Sei anni per incassare la liquidazione sono davvero troppi. Per questo la seconda sezione lavoro del Tribunale di Roma ha sospeso il giudizio su un ricorso sollevato contro l’Inps per i maxi-ritardi con cui lo Stato paga la liquidazione agli statali, trasmettendo gli atti alla Corte Costituzionale.

Nel dispositivo della sentenza, con cui il Tribunale ha sollevato la questione di legittimità davanti alla Consulta, si legge che “una corresponsione dilazionata e rateale del trattamento di fine rapporto nell’ambito del pubblico impiego contrattualizzato può essere disposta in via congiunturale e programmatica, comunque temporanea, con specifico riferimento alla gravità della situazione economica in un determinato periodo di crisi, e non in via generale, permanente e definitiva, come invece è avvenuto nella realtà”.

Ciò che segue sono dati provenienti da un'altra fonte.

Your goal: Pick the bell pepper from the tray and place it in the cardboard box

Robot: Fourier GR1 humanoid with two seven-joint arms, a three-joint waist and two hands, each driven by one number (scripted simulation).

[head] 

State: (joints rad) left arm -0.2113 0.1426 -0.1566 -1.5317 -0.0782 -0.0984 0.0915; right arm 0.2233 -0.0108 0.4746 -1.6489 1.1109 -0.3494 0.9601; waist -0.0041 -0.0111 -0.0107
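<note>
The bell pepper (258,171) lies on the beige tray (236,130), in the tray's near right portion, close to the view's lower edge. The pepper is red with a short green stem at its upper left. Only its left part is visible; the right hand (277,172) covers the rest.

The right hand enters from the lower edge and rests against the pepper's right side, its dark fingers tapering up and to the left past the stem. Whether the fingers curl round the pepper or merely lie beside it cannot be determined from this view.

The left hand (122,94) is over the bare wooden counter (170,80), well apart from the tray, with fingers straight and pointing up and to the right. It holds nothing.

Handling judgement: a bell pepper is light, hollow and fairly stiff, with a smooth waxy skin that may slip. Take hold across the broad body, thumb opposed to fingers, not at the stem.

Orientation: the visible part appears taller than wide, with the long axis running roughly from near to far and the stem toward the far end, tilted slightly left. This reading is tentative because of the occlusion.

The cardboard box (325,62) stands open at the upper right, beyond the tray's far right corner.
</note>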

Il problema era nato già nel 2010-2011 con provvedimenti dell’allora governo Berlusconi che, puntando a contenere la spesa pubblica, avevano rallentato i processi di erogazione del Tfr per i dipendenti che vanno in pensione.

La legge di stabilità per il 2014 aveva poi inasprito le condizioni riducendo l’importo massimo pagabile in unica soluzione da 90 a 50mila euro e allungando i tempi per il pagamento.

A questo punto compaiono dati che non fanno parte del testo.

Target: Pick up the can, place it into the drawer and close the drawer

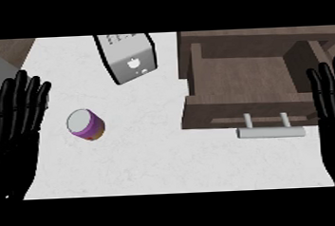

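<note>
A purple can (pixel 86 124) with a silvery lid and an orange band stands on the white counter (pixel 165 162) at the left. The wooden drawer (pixel 249 73) at the right is pulled open, its inside bare, and a silver bar handle (pixel 271 131) sticks out of its front panel. My left hand (pixel 17 112) shows at the left edge, fingers straight and pointing up, a little left of the can and apart from it. At the right edge my right hand (pixel 331 98) rests the same way, beside the drawer's right side.
A silver toaster (pixel 128 57) stands at the back of the counter, between the can and the drawer. Bare white counter stretches across the middle and front. A wooden strip shows at the top left corner.
</note>
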Controlling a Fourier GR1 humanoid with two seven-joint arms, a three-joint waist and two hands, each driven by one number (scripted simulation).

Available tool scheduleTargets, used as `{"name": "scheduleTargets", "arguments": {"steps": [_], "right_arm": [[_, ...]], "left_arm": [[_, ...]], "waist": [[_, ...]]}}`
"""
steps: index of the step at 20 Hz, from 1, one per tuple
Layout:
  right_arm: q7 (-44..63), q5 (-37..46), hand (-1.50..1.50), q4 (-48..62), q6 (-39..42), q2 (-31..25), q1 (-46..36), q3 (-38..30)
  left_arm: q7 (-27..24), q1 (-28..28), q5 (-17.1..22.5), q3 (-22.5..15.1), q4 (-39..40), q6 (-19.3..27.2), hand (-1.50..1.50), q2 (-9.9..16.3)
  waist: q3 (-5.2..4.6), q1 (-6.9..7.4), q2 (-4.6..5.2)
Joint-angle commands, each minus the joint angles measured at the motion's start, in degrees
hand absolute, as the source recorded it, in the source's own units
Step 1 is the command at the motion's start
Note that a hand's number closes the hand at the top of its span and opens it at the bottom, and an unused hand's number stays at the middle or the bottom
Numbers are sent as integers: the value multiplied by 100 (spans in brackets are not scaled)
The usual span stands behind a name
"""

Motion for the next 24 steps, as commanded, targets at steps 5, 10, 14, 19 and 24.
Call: {"name": "scheduleTargets", "arguments": {"steps": [5, 10, 14, 19, 24], "right_arm": [[433, 0, -150, 116, 111, -20, -234, 170], [1424, -6, -150, 66, -476, 52, 630, -445], [1498, -452, -150, -42, -210, -147, 678, -855], [1083, -1043, -150, -8, 291, -368, 1160, -1515], [929, -1053, -150, -447, 612, -170, 1930, -1457]], "left_arm": [[-509, -329, 1710, 1022, 845, -1432, -150, 786], [807, 456, 1527, 1021, 1044, -1402, -150, 1224], [1038, 541, 2116, 1515, 948, -1722, -150, 1417], [1498, 788, 2355, 1718, 300, -1820, -150, 1442], [2069, 150, 2797, 2065, 553, -1751, -150, 1729]], "waist": [[113, -60, -170], [118, -82, -188], [120, -62, -188], [122, -57, -190], [122, -110, -187]]}}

TEMPI DI PAGAMENTO E RATEAZIONE

La tempistica con cui viene corrisposto il Tfr ai dipendenti pubblici cambia in base alle ragioni della cessazione del rapporto di lavoro. Si va da un minimo di 105 giorni, in caso di decesso o inabilità del lavoratore, a un massimo di oltre 2 anni per casi come la pensione anticipata.

Questo a fronte dei 30 giorni per un lavoratore del terziario o ai 45 per uno del Commercio.

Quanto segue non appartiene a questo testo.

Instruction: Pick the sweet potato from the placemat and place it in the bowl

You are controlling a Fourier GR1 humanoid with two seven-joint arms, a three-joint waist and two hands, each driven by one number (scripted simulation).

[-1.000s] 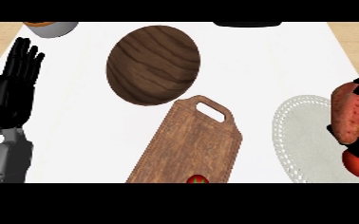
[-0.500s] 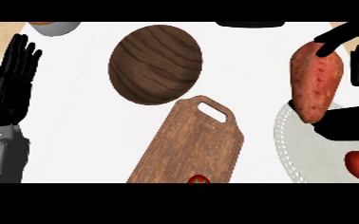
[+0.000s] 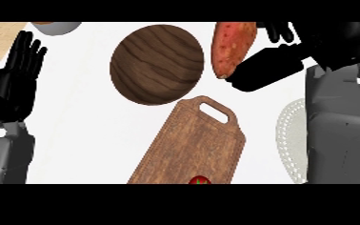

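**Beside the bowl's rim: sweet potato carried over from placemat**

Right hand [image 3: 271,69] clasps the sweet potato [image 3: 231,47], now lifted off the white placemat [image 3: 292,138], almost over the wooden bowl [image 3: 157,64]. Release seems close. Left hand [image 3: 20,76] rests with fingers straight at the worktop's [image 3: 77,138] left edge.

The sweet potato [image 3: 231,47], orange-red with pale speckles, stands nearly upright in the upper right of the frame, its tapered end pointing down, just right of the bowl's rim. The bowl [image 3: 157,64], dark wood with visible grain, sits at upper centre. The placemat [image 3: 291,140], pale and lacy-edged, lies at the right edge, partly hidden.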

Il pagamento del Tfr inoltre è rateizzato: per coloro che hanno chiuso il rapporto di lavoro entro il 31 dicembre 2017, se l’importo non supera i 50mila euro avviene in un’unica soluzione, per importi fino a 100mila euro in due rate annuali, mentre per importi superiori le rate salgono a tre.
In quest’ultimo caso, la prima e la seconda sono di 50 mila euro e vengono erogate rispettivamente a 6 e a 12 mesi da quando decorre il diritto alla liquidazione della prima indennità. La quota residuale viene poi pagata successivamente con la terza rata.

Lo stesso dicasi per il Tfs, il Trattamento di fine servizio che spetta chi è stato assunto a tempo indeterminato prima del 31 dicembre 2000.

Per i dipendenti pubblici in pensione dal primo gennaio 2018 però il pagamento del Tfr/Tfs avviene dopo dodici mesi, con trattamento pensionistico senza penalizzazioni, e dopo ventiquattro se il trattamento pensionistico è erogato con penalizzazioni.

I nuovi termini di pagamento e liquidazione cambiano a seconda delle cause di cessazione del rapporto di lavoro, per cui alla luce della nuova normativa l’erogazione avviene con tempistiche diverse.

In caso di cessazione dal servizio per inabilità o per decesso il tempo di pagamento è  ‘breve’, 105 giorni. Se la cessazione avviene per il raggiungimento dei requisiti di servizio o per età, il tempo d’attesa non è inferiore all’anno.

Se la cessazione avviene per dimissioni volontarie con o senza diritto a pensione, licenziamento, destituzione dall’impiego e simili, il pagamento non viene corrisposto prima di 24 mesi.

Riguardo a  questa significativa e compromissoria condizione di differenza dei trattamenti fra dipendenti pubblici e privati i giudici hanno osservato che può trovare la sua unica giustificazione, a livello costituzionale, nell’articolo 81, che tutela l’equilibrio tra le entrate e le spese del bilancio statale, tenendo conto delle fasi avverse del ciclo economico.

Tuttavia l’emergenza economica, in linea di principio, pur potendo giustificare un intervento temporaneo e mirato sui trattamenti di fine rapporto, non può avvalorare un’irragionevole protrazione, in via permanente, della dilazione e scaglionamento degli stessi.

Da questo il rinvio alla Corte Costituzionale  che apre per tutti gli statali una speranza concreta di vedere erogata la liquidazione  nei tempi previsti in passato, senza disparità di trattamento nei confronti di un dipendente del settore privato.